Salles’ movie, however, is quite good. Yes, it’s still episodic, and, yes, it merely builds toward dissolution—toward that moment when young friends are pulled in different directions, and they give up the mad life, or the chance at the mad life, and instead of seeing jazz in sweaty Negro clubs they see it at Carnegie Hall wearing suits and ties. But then the movie pushes past all that toward creation, Sal’s creation, or recreation, his melding of the two halves of his soul so he can write it all down. I like that.

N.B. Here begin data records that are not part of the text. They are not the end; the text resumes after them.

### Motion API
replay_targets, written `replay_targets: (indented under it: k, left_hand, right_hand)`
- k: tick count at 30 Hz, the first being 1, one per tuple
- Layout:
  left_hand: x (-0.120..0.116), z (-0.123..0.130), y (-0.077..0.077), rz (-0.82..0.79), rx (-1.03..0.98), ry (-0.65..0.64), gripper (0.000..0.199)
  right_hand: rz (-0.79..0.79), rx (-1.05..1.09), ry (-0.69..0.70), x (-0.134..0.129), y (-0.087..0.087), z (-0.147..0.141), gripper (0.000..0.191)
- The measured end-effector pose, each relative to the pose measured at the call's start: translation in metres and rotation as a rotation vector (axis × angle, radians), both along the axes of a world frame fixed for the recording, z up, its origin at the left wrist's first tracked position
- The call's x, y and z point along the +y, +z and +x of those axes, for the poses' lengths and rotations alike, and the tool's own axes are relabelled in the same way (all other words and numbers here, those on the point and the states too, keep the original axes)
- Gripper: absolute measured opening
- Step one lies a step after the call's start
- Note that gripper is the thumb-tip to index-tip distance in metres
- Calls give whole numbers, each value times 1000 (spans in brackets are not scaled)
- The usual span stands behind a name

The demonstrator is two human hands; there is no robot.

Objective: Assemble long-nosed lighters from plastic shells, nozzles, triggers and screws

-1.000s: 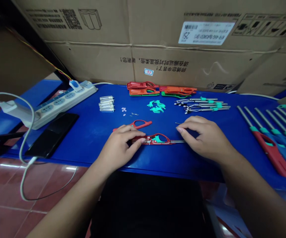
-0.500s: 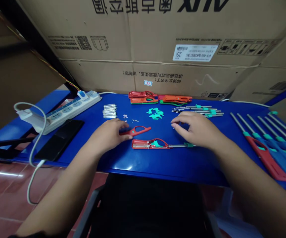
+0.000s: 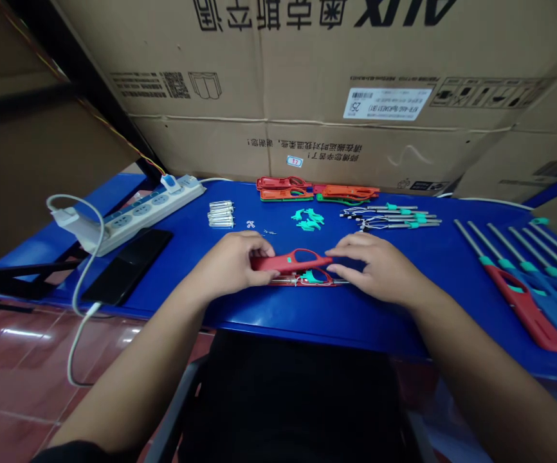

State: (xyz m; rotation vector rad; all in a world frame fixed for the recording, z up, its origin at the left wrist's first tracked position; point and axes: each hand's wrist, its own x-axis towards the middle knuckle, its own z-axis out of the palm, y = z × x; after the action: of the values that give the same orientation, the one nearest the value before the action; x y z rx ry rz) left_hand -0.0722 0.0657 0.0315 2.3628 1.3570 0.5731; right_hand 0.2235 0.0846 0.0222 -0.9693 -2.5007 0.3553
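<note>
Between my two hands a red shell half (image 3: 283, 262) with an oval opening is held just above and behind an open lighter body (image 3: 314, 278). My left hand (image 3: 233, 263) grips the shell's wide left end between thumb and fingers. My right hand (image 3: 379, 263) pinches its narrow right tip. Inside the lighter body, a green trigger and a pale tube show; the shell hides part of it, and my right hand covers most of its metal rod. Behind them lie green triggers (image 3: 309, 220), small white pieces (image 3: 251, 225) and tiny metal pins (image 3: 269, 232).
White tubes (image 3: 221, 214) lie at the left, metal rods with wires (image 3: 404, 215) at the right. Red and orange shells (image 3: 285, 186) line the cardboard box (image 3: 307, 141). A power strip (image 3: 148, 209) and black phone (image 3: 128, 267) sit left; finished-looking lighters (image 3: 524, 308) lie far right.
My left hand has raised the red shell and brought it right, over the lighter body. My right hand has come in and taken its tip. The view has shifted slightly.
</note>
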Motion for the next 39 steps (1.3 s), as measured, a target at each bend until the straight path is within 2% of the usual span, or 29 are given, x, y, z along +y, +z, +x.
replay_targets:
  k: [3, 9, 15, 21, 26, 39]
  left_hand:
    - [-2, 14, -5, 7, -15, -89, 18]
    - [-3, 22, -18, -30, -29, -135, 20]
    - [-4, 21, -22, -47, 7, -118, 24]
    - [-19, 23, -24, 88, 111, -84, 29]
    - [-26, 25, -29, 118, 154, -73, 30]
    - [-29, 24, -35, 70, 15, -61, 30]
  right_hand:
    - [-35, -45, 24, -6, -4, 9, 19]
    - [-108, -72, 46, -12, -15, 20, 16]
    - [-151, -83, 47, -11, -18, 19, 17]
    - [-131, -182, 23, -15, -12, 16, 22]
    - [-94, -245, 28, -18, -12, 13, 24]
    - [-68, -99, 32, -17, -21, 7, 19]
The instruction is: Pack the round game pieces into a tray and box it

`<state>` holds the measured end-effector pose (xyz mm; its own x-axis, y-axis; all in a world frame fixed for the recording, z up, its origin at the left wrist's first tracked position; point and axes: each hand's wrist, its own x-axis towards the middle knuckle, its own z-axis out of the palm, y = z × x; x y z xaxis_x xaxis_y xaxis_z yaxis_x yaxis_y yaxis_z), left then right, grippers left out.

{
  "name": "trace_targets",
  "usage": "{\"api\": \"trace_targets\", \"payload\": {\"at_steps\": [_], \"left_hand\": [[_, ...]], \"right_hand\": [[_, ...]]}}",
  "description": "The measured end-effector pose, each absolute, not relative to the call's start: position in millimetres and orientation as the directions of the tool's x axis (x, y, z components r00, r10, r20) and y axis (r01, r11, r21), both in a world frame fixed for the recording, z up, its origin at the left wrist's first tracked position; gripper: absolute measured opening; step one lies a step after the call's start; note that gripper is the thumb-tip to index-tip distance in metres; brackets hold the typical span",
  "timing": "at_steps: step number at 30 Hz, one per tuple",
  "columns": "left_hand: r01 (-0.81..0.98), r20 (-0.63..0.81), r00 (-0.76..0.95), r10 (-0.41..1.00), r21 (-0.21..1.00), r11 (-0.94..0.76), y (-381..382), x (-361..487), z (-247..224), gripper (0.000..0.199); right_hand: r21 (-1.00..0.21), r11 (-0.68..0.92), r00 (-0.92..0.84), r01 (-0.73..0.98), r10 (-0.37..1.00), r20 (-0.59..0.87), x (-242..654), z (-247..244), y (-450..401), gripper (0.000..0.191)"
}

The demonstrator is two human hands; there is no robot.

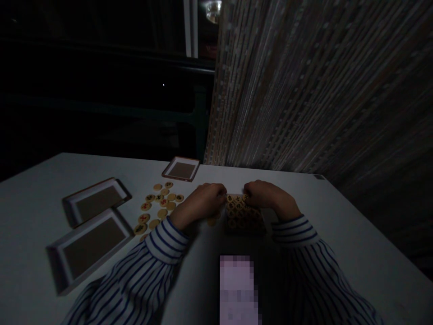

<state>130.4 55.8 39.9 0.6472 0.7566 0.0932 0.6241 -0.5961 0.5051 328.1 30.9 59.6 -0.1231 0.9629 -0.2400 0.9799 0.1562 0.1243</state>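
A small box (245,229) stands on the white table, with several round wooden pieces with characters (239,206) laid in rows inside. My left hand (207,198) is at its back left corner, fingers curled together; what they hold, if anything, is hidden. At the back right of the box, my right hand (265,194) has its fingers closed and touching the pieces of the back row; whether one is pinched cannot be made out. Left of my left hand lie several loose round pieces (162,213), some with red or dark characters and some plain. A few more show beneath my left wrist.
Two shallow open trays or lids (98,201) lie at the left of the table (338,234), and a smaller one (181,169) at the back. A lit, pixelated phone-like rectangle (237,289) is near the front. A string curtain (287,90) hangs behind.
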Motion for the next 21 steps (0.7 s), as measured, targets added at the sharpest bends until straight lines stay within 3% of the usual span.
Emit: {"api": "trace_targets", "payload": {"at_steps": [21], "left_hand": [[0.628, 0.086, 0.652, 0.753, 0.495, -0.600, 53.9, 130.1, 41.8, 0.028]], "right_hand": [[0.138, 0.171, -0.138, 0.976, 0.965, -0.225, 327.5, 58.2, 30.6, 0.029]]}}
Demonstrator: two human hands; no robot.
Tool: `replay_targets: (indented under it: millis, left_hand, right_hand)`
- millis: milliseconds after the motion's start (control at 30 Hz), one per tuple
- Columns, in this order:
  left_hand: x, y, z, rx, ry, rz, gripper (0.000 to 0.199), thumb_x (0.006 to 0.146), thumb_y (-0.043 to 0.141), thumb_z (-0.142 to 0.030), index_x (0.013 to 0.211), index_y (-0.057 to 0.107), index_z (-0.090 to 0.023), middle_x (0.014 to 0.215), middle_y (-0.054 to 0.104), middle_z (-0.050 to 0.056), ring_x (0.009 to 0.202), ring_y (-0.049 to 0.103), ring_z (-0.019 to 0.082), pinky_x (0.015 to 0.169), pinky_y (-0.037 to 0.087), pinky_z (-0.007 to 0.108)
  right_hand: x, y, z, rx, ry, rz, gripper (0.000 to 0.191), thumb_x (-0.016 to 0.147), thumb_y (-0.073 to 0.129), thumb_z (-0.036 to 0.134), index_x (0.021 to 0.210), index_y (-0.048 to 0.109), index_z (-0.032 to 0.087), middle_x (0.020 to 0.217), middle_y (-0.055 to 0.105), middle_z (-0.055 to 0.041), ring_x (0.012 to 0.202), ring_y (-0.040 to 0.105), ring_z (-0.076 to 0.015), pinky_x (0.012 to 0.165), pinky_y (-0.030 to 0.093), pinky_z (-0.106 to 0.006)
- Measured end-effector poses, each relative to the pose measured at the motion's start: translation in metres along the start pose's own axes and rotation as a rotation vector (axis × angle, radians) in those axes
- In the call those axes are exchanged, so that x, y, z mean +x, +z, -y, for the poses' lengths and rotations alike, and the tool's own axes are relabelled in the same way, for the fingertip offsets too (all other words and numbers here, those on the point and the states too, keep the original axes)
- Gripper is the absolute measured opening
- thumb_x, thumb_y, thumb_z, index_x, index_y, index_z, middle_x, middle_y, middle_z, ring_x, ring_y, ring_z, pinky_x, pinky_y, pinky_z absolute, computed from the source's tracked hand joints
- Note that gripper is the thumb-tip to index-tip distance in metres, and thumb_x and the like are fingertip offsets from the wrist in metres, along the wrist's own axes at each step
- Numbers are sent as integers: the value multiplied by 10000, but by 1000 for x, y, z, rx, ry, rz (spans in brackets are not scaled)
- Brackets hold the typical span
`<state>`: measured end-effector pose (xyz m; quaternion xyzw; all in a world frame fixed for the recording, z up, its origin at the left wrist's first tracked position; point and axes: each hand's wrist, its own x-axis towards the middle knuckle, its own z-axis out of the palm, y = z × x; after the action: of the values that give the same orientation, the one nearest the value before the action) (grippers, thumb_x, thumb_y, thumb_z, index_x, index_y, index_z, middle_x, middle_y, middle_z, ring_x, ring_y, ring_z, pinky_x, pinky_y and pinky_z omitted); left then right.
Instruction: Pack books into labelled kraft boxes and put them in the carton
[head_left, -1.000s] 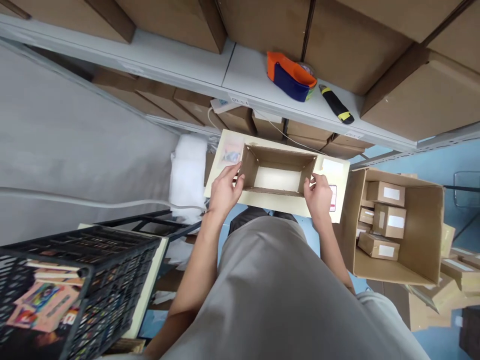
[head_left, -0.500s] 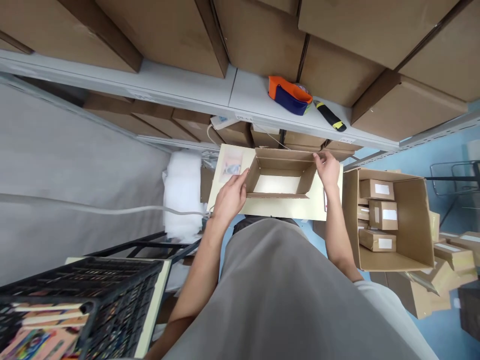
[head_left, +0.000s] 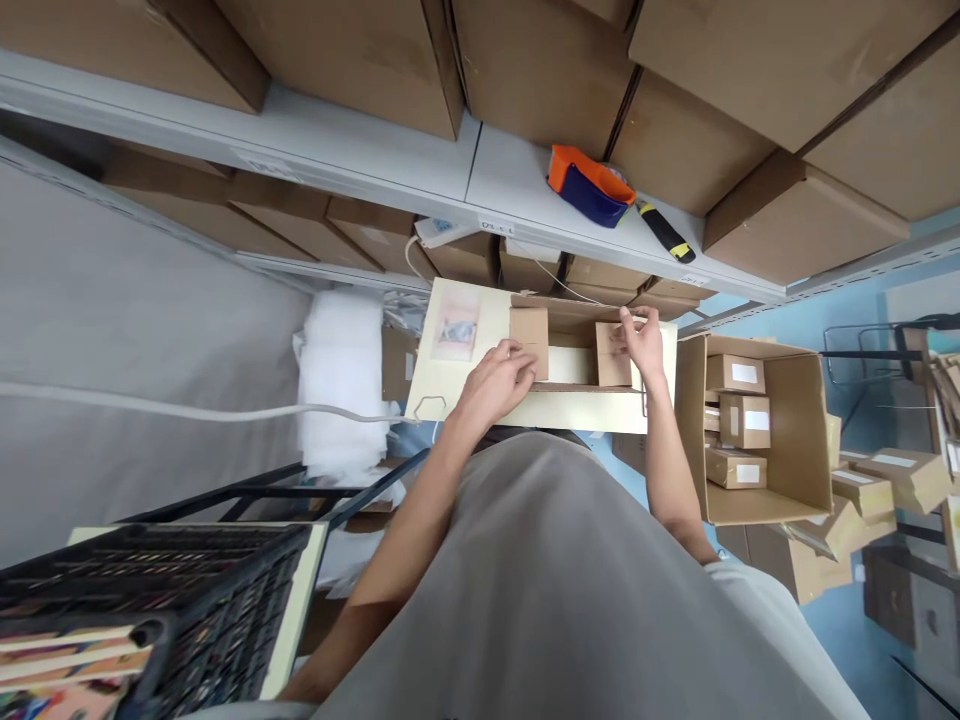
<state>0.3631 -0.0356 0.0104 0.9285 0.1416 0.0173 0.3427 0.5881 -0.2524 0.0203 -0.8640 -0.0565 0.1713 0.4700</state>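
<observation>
A small brown cardboard box [head_left: 574,318] lies on the cream tabletop [head_left: 465,385] in front of me, its short end flaps folded inward. Between the flaps a pale surface shows through the gap. My left hand [head_left: 497,382] is at the left flap [head_left: 531,335], its fingers loosely bent and apart over the flap's edge. At the other end, my right hand [head_left: 643,345] has its fingers spread and curved against the right flap [head_left: 613,358] and the corner of the box. Neither hand appears to grip anything.
A big open carton [head_left: 814,430] on the right holds several small labelled boxes. Above the table, a shelf [head_left: 510,180] carries an orange-and-blue tape dispenser [head_left: 592,188] and a utility knife [head_left: 665,232]. White wrapping material [head_left: 341,380] and a black crate [head_left: 225,600] are to the left.
Both end flaps of the box have been folded inward. My left hand has moved right and over the left flap, while my right hand has shifted slightly and loosened from the box's edge.
</observation>
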Motion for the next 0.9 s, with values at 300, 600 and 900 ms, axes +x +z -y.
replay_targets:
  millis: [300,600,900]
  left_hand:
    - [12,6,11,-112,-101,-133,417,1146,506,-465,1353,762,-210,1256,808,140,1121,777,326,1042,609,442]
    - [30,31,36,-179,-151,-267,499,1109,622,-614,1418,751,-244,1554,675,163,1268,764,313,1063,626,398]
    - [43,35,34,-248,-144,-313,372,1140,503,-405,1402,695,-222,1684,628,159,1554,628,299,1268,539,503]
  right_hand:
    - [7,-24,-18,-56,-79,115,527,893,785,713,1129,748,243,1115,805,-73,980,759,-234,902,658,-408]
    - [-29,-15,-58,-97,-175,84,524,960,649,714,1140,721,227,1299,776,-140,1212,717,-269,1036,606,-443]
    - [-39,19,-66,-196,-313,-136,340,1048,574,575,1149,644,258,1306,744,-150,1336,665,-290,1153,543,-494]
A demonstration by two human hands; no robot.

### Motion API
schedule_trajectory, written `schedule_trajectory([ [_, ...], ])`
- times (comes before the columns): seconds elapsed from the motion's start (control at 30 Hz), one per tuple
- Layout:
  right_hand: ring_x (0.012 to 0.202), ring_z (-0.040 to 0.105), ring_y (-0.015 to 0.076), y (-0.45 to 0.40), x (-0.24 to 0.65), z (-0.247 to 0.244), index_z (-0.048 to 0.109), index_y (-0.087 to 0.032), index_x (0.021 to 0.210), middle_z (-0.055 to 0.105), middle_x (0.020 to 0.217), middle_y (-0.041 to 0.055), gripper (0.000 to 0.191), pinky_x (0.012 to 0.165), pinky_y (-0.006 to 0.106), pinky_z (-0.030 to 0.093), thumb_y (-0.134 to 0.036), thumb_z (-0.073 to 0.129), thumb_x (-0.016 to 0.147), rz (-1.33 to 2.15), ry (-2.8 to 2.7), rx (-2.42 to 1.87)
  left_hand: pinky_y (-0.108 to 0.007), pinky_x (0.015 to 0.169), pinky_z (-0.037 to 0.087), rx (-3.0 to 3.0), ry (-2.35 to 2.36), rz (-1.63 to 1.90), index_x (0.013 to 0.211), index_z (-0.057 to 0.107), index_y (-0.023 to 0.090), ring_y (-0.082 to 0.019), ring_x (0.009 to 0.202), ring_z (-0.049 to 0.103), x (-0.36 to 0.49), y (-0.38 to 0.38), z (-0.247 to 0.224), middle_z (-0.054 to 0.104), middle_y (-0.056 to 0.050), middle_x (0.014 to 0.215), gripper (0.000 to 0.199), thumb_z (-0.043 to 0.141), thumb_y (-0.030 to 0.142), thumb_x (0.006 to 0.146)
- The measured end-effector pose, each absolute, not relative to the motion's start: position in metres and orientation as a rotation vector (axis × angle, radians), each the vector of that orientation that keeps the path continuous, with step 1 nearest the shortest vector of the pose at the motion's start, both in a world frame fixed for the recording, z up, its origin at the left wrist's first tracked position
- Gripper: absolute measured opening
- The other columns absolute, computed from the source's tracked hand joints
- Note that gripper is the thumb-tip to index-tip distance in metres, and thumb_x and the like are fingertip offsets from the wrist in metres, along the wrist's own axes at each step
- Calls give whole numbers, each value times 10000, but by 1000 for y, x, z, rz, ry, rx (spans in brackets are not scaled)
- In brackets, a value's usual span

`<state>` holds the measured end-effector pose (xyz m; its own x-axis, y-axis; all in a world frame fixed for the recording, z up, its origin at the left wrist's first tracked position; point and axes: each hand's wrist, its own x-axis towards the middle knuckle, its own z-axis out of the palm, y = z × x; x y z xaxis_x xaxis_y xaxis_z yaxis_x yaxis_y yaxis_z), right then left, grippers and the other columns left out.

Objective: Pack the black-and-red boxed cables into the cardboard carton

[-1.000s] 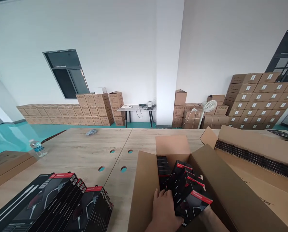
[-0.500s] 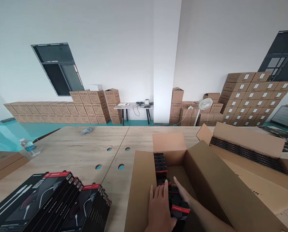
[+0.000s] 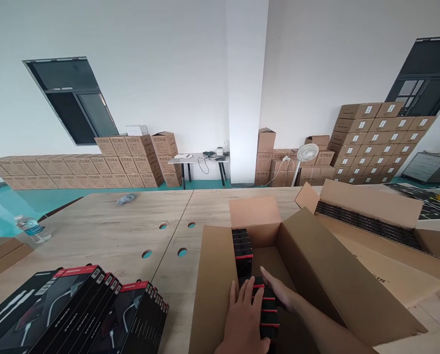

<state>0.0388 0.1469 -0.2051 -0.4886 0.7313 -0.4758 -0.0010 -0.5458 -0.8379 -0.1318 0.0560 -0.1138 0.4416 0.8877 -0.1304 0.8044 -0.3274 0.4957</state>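
The black boxes [image 3: 269, 317] between the hands sit inside the open carton [image 3: 312, 275], near its left side; the left hand [image 3: 242, 319] grasps the row, its fingers spread over the top and its thumb towards the near end; the right hand [image 3: 281, 290] has straight, unclenched fingers along the other side, touching the row near its far end. Done well, I'd say, this wants light, even pressure from both palms, edges kept flush and boxes square to the wall; squeezing harder could dent a corner or pop one upward.

Counting, I make it two hands; at least four boxes in the held row, by their red edges; more in the far row [image 3: 242, 241], too tightly packed to count surely; two groups of boxes [image 3: 70, 295] on the surface [image 3: 112, 231], number unclear; one water bottle [image 3: 33, 229]; four round holes [image 3: 182, 252].
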Motion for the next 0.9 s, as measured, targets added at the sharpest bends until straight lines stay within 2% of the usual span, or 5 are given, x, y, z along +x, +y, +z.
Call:
schedule_trajectory([
  [0.2, 973, 681, 270, 143, 48, -192, 755, -180, 951, 759, 914, 87, 718, 919, 391, 493, -832, 487, 817, 1981, -1228, -1324, -628, 1240, -45, 2286, 1335, 94, 1519, 408, 166, -396, 1539, 185, -130, 57, -119, 214, -218, 1666, 926, 689, 444, 682],
  [0.4, 987, 657, 237, 117, 88, -179, 699, -205, 999, 734, 971, 63, 637, 896, 356, 462, -780, 506, 805, 1987, -1187, -1380, -484, 1231, 292, 2447, 1057, -74, 1590, 225, 198, -356, 1555, 137, -120, 75, -126, 42, -186, 1701, 1195, 798, 174, 541],
  [0.57, 719, 599, 162, 89, 116, -179, 577, -204, 807, 646, 803, 25, 313, 676, 282, 435, -491, 511, 701, 2093, -1005, -1461, -667, 1225, 17, 2623, 1104, -266, 1593, 209, 155, -395, 1537, 193, -124, 95, -99, 266, -273, 1630, 1292, 897, 273, 506],
  [0.73, 621, 571, 154, 78, 120, -177, 526, -225, 780, 600, 680, -21, 306, 612, 268, 399, -268, 516, 478, 2154, -1069, -1502, -687, 1201, -74, 2385, 1102, -549, 1505, 410, 99, -402, 1206, 629, -131, 100, -76, 703, -240, 1193, 988, 770, 245, 596],
  [0.9, 610, 514, 137, 80, 117, -175, 592, -195, 642, 601, 640, -20, 221, 573, 256, 318, -151, 543, 431, 2074, -1360, -1544, -483, 1272, 159, 2221, 1114, -162, 1520, 397, 142, -292, 1440, 435, -120, 98, -81, 466, -157, 1557, 818, 588, 360, 755],
])
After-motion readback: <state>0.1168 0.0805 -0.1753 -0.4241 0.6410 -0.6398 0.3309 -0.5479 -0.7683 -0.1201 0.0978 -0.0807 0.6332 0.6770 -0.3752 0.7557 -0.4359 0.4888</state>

We also lose, for the most part, Kerouac’s voice. This is generally a negative for movies adapting great works of literature. Who’d want to give up Fitzgerald’s voice in “The Great Gatsby,” Nabokov’s in “Lolita,” Proust’s or Joyce’s anywhere? But with Kerouac it’s a plus. I don’t have to hear him pushing his Volkswagen up to 150. I don’t have to hear him romanticize about dusky knees and lives he knows nothing about. Salles edits him. He makes Sal seem less of an asshole.
What they do with it
Watching Salles’ movie, I got a real sense of the narrow niche, in time and place, that allowed this story to occur. At one point they hop a train and I thought, “Fifteen years earlier, they would’ve been hobos in the Depression.” They rock out to Negro jazz and scat and I thought, “Ten years later, would it be rock n’ roll? And, if so, could they see themselves on the stage in a way they don’t now? Would they form a band, ‘The Beat Generation,’ with their Top 40 hit, ‘Mad to Live, Mad to Love’?” Their story happened the way it happened because it was after the Depression and after the war, but before the country was unified by television and the Interstate Highway Act of 1956.
Was the madness here a consequence of the war? A consequence of the bomb? Sal in the novel is ex-GI but I don’t think we get much war talk in the movie. One can assume these were kids raised during great economic dislocation, who, in adolescence, were geared toward war, propagandized daily, but who suddenly found themselves at the height of their energy and strength with no World War and no Depression. The rest of the world was licking its wounds, rebuilding from the rubble, but America was fairly untouched and affluent, and what did you do with that?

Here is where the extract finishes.